Well, the funny thing is this board didnt start as many of the 1000's popping up nowadays did.

I had never been to any fish sites or forum boards. I was at work and bored and wanted to host me and cfr3's mouse video. I thought it was awesome and wanted to see if I could get some buzz on the Internet for it. I was travelling at the time and experiencing long, lonely and bored nights in hotels. So what I did was register a domain name and get hosting. I was sitting in my cube and I showed my boss the video. This was in October of 2002. He thought it was awesome and when I showed it to him, I quoted Road Trip and said "UNLEASH THE FURY [Mitch]". So he ran in one day and was like "Dude, I got it, Piranha-Fury.com!!!!". I registered it that day and made a small site just to host the video. Then I was bored and wanted to mess around with web applications and found the program Ikonboard and loaded it up. I was doing it all out of curiosity for web applications and the like.

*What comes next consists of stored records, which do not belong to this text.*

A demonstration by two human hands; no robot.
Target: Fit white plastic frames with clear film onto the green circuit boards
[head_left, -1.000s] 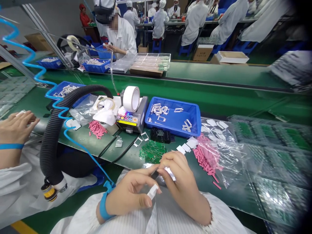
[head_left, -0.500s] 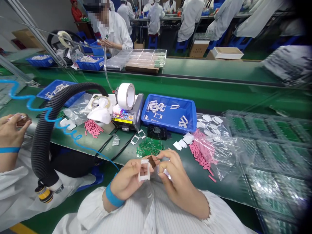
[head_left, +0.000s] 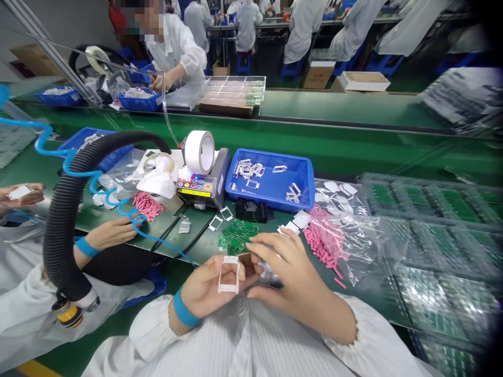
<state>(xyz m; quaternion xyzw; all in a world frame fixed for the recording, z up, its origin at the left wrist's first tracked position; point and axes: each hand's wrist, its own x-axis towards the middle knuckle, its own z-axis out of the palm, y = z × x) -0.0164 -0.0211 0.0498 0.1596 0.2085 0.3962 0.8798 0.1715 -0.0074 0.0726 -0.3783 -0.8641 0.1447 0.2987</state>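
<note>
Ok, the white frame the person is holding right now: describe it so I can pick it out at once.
On the green workbench, find the loose green circuit boards near its edge. Just below them, the person's left hand holds a small white rectangular frame. Unlike the frames in the blue tray, it is in the hand, beside a small brown piece.

Hidden: our right hand (head_left: 293, 272) covers most of the clear film (head_left: 271, 273).
Unclear: we cannot tell whether the brown piece (head_left: 247, 264) touches the white frame (head_left: 229, 275) in our left hand (head_left: 206, 289).
Cut off: the left edge crops a co-worker's hand (head_left: 19, 193).
Too small: we cannot read any markings on the green circuit boards (head_left: 238, 235).
</note>
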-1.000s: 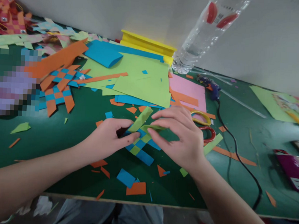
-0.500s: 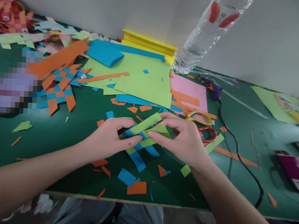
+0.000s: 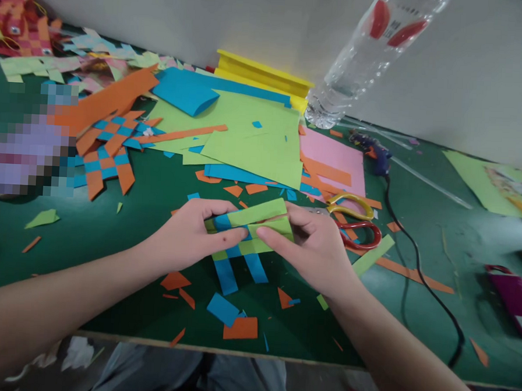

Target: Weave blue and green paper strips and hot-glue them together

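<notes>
Between my two hands is a piece of woven paper strips (image 3: pixel 234 251), green and blue, lifted over the table. My left hand (image 3: pixel 202 230) pinches its left side, thumb in front and fingers behind. The thumb and fingers of my right hand (image 3: pixel 311 239) grip the green strip ends on the right. Two blue strips hang down from the weave. Just beyond my right hand lie scissors (image 3: pixel 358 235) with one yellow and one red handle loop. On the left rest finished-looking woven pieces (image 3: pixel 107 164) in orange and blue.
Green paper sheets (image 3: pixel 259 149), a pink sheet (image 3: pixel 333 155) and a folded blue sheet (image 3: pixel 185 92) lie at the back. A clear bottle (image 3: pixel 359 66) stands by the wall. A glue gun (image 3: pixel 377 155) trails a black cord. Paper scraps (image 3: pixel 240 328) are scattered about.
The woven piece has turned slightly, so its green strips lie flatter and the blue strips hang more steeply. Both hands keep hold of it.
</notes>
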`<action>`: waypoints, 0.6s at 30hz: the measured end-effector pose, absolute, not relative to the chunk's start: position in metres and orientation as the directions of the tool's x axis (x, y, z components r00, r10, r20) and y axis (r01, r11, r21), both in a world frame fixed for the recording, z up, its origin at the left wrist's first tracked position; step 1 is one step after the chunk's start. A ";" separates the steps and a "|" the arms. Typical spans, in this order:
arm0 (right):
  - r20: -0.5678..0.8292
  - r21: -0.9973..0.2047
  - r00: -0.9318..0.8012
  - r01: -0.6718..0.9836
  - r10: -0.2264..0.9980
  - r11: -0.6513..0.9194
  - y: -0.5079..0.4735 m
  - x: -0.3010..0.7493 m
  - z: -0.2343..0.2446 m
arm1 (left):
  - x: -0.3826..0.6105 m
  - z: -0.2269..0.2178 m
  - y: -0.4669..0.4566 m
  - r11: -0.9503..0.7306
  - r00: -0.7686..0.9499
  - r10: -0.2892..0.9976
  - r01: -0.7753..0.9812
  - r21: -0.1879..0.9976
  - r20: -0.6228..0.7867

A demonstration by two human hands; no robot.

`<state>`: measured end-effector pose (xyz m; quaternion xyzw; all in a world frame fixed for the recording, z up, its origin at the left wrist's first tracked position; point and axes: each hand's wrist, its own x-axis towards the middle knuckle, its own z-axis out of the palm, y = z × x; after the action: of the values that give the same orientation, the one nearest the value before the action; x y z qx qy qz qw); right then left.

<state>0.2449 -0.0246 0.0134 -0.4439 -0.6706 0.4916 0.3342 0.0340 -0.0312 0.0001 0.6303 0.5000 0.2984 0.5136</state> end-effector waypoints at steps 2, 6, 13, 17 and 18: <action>0.018 -0.947 -0.388 0.288 0.921 0.140 -0.025 0.244 0.014 | 0.034 0.000 -0.031 0.028 0.322 0.936 0.337 0.941 -0.143; 0.037 -0.932 -0.382 0.321 0.923 0.170 -0.025 0.243 0.014 | 0.035 -0.001 -0.030 0.033 0.317 0.936 0.349 0.937 -0.151; 0.031 -0.939 -0.381 0.306 0.924 0.157 -0.026 0.242 0.014 | 0.035 -0.001 -0.031 0.062 0.324 0.930 0.333 0.941 -0.176; 0.037 -0.938 -0.379 0.305 0.925 0.162 -0.027 0.242 0.013 | 0.035 0.001 -0.030 0.065 0.322 0.929 0.338 0.939 -0.180; 0.039 -0.938 -0.378 0.305 0.925 0.164 -0.027 0.242 0.013 | 0.035 0.002 -0.030 0.067 0.323 0.928 0.341 0.938 -0.184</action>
<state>0.2419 -0.0272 0.0131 -0.4479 -0.6866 0.4663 0.3325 0.0347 -0.0299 0.0018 0.6226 0.5097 0.2805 0.5233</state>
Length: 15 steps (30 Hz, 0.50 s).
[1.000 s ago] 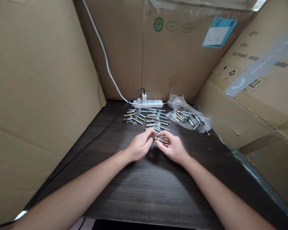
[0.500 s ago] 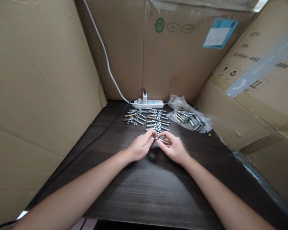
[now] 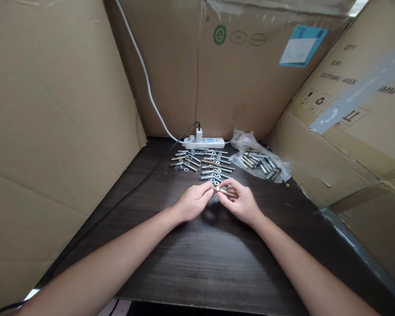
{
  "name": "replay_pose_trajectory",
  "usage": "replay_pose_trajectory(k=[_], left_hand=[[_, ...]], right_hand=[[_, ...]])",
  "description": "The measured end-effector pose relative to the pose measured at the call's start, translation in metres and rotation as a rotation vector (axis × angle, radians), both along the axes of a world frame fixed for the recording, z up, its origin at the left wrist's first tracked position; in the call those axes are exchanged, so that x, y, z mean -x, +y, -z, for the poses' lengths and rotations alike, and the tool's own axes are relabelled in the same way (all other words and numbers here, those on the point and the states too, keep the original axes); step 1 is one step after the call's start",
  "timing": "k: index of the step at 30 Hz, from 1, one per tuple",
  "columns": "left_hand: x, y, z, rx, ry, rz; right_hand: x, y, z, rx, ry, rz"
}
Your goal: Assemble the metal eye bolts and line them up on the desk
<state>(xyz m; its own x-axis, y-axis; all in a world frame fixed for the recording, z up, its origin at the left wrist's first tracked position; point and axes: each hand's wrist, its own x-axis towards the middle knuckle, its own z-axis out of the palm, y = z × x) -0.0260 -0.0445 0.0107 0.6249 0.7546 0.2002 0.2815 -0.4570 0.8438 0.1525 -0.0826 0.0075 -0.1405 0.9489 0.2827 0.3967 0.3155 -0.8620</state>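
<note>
Between my two hands is a brass-coloured expansion bolt, held roughly level just above the table. My right hand pinches it near the nut with thumb and forefinger, its sleeve running back under the palm. At the bolt's left end, the thumb and fingers of my left hand are closed; whether they also hold a small nut or washer is hidden. Just beyond my fingertips lie loose bolts and flat and ring washers, spread in rough rows.
A clear plastic bag with several expansion bolts lies at the back right. Behind the rows stands a white power strip with a plug. A black cable crosses the dark table. Cardboard walls enclose three sides.
Both hands and the bolt have shifted very slightly to the right. More of the bolt's nut end shows between my fingertips. The laid-out parts have not moved.
</note>
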Motion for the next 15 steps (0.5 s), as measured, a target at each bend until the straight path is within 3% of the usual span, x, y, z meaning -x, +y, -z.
replay_pose_trajectory(k=[3, 15], left_hand=[[-0.001, -0.0001, -0.0009, -0.064, -0.051, -0.062], [-0.0002, 0.0009, -0.0043, -0.005, -0.051, 0.039]], right_hand=[[-0.001, 0.0014, 0.0023, 0.004, -0.004, 0.011], [-0.0023, 0.0002, 0.0049, 0.008, -0.036, -0.018]])
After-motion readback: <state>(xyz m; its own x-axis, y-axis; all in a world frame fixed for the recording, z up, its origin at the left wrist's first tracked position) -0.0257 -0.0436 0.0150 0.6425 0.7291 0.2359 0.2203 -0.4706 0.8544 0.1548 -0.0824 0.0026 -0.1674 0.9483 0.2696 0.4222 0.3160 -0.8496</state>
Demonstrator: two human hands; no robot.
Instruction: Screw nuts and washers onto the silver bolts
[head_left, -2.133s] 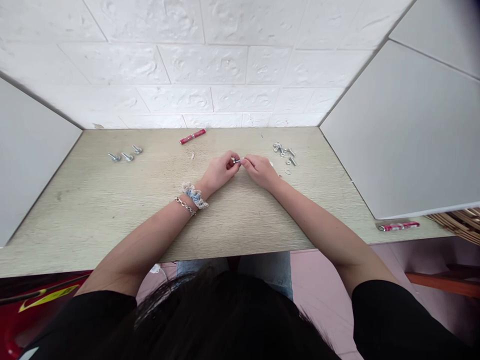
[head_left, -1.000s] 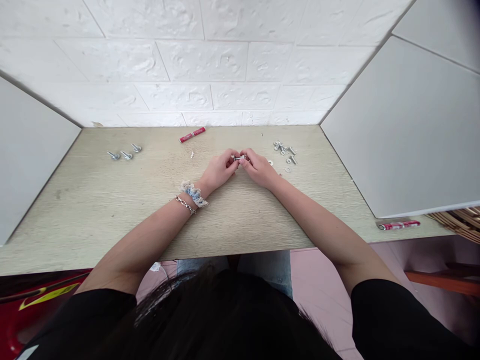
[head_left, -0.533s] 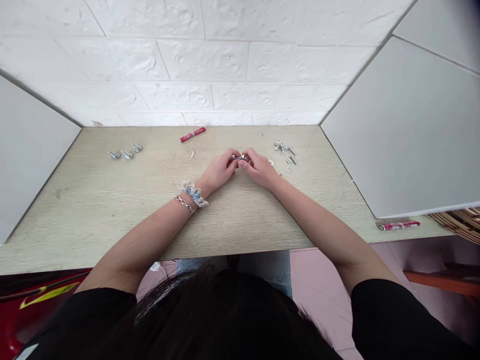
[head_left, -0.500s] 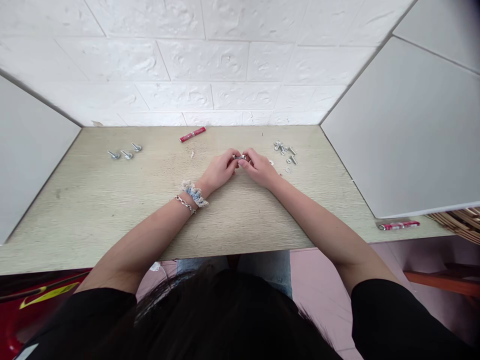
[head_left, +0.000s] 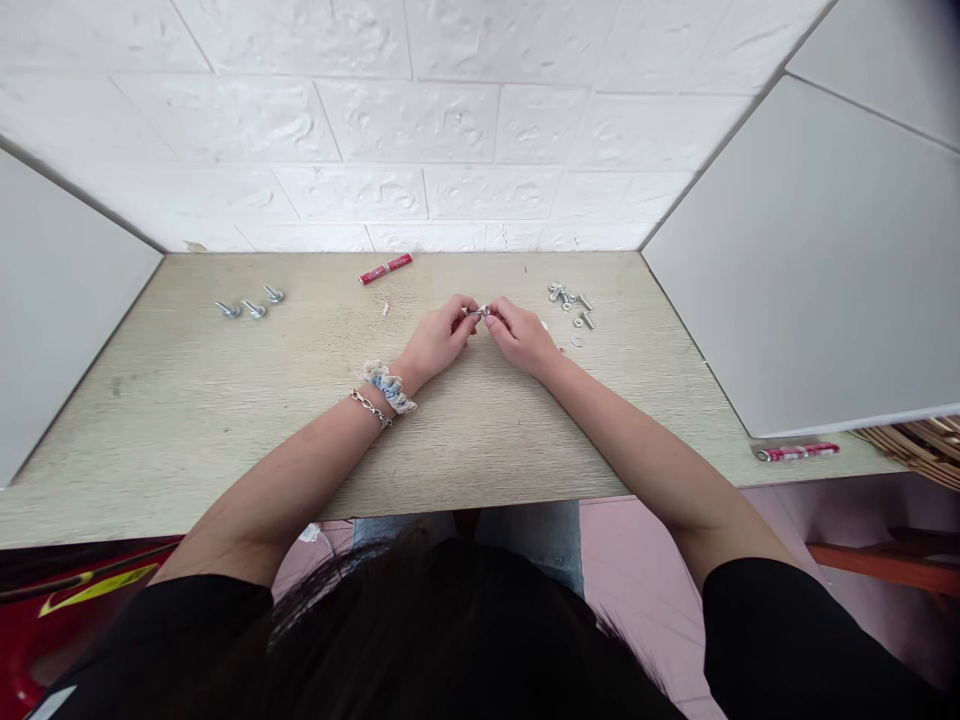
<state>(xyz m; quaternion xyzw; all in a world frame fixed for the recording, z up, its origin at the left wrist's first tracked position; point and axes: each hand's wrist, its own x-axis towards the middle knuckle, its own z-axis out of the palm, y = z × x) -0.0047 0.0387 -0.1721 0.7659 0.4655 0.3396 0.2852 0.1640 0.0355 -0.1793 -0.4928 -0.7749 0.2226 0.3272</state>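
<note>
Left hand and right hand pinch a small metal bolt, held in the narrow gap between their fingertips; whether a nut sits on it is too small to tell. Should either pinch loosen, the bolt could slip and roll off below the hands. Swinging the right hand outward might scatter the washer beside it or the loose fasteners beyond.

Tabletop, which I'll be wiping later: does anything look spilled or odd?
Yes: brownish specks lie scattered left of the left hand, near the red tube, with a whitish scrap among them, like unswept debris.
</note>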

Well next thing you know a few people started showing up and posting. I only wanted the forum to be people talking about the video they saw buit it grew into something more. PIRANHAKING and SHOW_ME_THE_TEETH and a bunch of others took the board and it became an outlet for advice. About January of 2003 I decided to really cultivate this thing into a world class method of information exchange.


----------



## airtorey15 (Jun 15, 2003)

that is amazing. thank u Xenon!


----------



## Shred Revolution (May 16, 2003)

I came to this site when it was in its origonal production mode. At that time they only had the Piranha mouse feeding video posted and the site was but a skeleton of what it is today. Like a foundation to a great and powerful tower of informational structure, the site grew into what it is today. If I has joined when it was origonally created I would probably have been banned earlier, but at least I could say I was one of the origonal members. Its by far the best and most intersting fish site on the internet.


----------



## nitrofish (Jan 14, 2003)

"show me the teeth" was promoting this site everywere, I heard about it on another board and decided to join. Im glad I did.


----------



## o snap its eric (Feb 19, 2003)

Dan is a cool cat.. too bad he aint into fish that much anymore.


----------



## RhomZilla (Feb 12, 2003)

Xenons lying.. Here's the true deal. Its very vintage and may consider it the pre-birth before PFury!!!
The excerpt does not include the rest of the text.